Each topic has a series of questions, each question has correct answers, and
incorrect answers. As much as humanly possible we have a catalog of multiple
choice questions for each topic. The questions can be written in a variety of
ways, the correct and incorrect answers can be written in a variety of ways.
For example one question might have a few ways it can be written such as
"1+0=?" or "one plus zero is what?" or "one + zero" etc. The point is you can
randomly select a series of questions, and you can randomly select one of the
correct answers, and a few of the incorrect answers, or construct "all of the
above" or "none of the above" and even if two people have the same questions
in the same order, their experience and what they see might be totally
different.

Finally, each student account has a list of the topics they have "mastered".
So your account is like a tree of the topics you've mastered, which adjacent
or peer topics you haven't mastered yet, and which topics you have mastered
all the prerequisites for. I could randomly select a topic, and by walking the
tree of prerequisites a little bit, find a topic quickly that is appropriate
for you.

Okay those are all the nouns. Now for the verbs. How does this work? Basically
the experience is a loop. A student comes in to the system. The tool randomly
selects a topic that the student has mastered all the prerequisites for. They
are presented with one of the videos for that topic randomly. Then they're
presented with a short quiz randomly built from the questions for that topic.
If they get a 100% correct on all the questions, they've mastered that topic.
Wash rinse repeat until they've graduated from college.

If you get a quiz wrong, all the prerequisites for that topic are no longer
mastered. In essence we "back up" one node in the prerequisite tree. Over time
a student will repeat some topics more than once, as they push the outer
boundary of the leaf nodes of the topic tree they've mastered. This is to be
expected.

Since we are randomly selecting topics, randomly selecting videos on those
topics, randomly building quizzes, and each topic is only a few minutes long,
we should be able to keep this up for a hour without getting too bogged down
in any one topic or any one quiz or any one subject. It should flow smoothly,
quickly, without friction, without complication. I'd estimate my 1st grader
could plow through 3 or 4 topics in an hour. My 4th grader should be able to
easily handle 5 or 6 no problem.

The system has hardly any user interface at all. There might be a single
button to say "I'm ready for the next topic". While the video plays there
might be a single button to back up 30 seconds. Then the quiz begins and there
is only 1 button for each of the 4 multiple choice answers, and then back to
the beginning. The fidelity of the user interface is comically minimal.

The system does not have any obvious grades, percentage completion, progress
reports, awards, kudos, etc. The loop of video, quiz, repeat, is all there is.
If you wanted to do reporting on student's progress you could do so, outside
of the system, but within it the experience is on rails.

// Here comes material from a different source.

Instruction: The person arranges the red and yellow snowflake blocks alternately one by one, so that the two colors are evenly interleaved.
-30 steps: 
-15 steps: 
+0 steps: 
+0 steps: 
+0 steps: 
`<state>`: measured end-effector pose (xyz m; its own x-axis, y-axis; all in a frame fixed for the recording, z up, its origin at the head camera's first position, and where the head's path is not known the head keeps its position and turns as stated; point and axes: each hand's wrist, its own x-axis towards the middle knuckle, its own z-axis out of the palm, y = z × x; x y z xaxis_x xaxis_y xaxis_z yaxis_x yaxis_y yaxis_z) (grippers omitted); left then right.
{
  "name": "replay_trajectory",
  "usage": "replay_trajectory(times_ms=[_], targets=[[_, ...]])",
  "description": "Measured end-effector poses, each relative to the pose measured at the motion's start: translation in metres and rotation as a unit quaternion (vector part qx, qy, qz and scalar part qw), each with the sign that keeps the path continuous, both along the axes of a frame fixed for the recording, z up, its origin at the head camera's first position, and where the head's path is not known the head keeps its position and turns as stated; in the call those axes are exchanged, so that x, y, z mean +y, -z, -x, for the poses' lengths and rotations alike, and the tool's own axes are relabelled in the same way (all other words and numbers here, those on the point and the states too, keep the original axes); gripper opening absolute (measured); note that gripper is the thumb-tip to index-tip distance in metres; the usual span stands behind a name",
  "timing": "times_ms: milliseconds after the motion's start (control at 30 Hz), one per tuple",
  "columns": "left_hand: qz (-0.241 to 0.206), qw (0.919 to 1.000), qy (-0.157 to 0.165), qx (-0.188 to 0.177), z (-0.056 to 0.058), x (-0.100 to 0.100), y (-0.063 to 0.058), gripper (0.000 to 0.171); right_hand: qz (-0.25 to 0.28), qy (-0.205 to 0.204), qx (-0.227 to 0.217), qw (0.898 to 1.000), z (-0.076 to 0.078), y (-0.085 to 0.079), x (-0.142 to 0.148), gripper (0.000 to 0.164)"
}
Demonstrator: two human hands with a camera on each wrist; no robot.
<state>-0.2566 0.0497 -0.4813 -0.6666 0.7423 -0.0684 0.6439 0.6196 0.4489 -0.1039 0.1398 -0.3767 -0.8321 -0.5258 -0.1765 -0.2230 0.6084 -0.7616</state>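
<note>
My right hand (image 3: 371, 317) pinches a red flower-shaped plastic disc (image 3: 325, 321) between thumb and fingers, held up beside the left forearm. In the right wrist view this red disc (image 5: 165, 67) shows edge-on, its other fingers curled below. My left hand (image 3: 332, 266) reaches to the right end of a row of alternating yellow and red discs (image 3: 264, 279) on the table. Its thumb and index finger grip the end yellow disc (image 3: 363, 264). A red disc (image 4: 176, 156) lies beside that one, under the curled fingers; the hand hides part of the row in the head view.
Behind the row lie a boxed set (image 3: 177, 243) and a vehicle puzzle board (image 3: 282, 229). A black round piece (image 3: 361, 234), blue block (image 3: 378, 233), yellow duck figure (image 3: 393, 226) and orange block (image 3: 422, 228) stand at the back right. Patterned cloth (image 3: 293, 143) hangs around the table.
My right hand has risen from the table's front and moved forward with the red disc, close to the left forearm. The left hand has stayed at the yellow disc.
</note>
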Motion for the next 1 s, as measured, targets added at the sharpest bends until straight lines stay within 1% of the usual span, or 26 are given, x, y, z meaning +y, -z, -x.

The student is not
alerted to wrong answers, correct answers, whether or not they've "mastered" a
topic, what the upcoming topics are, etc. None of that is presented to them.

Okay that's enough of a description. Each of these design elements is backed
up by my experience being Mr. Teacher and has specific reasons for being
there. I'm avoid giving all my back story because this was probably boring
enough as it is. I thank the OP "plafl" because this thing has been in my head
for weeks, and writing it all out has helped me get it out of my system.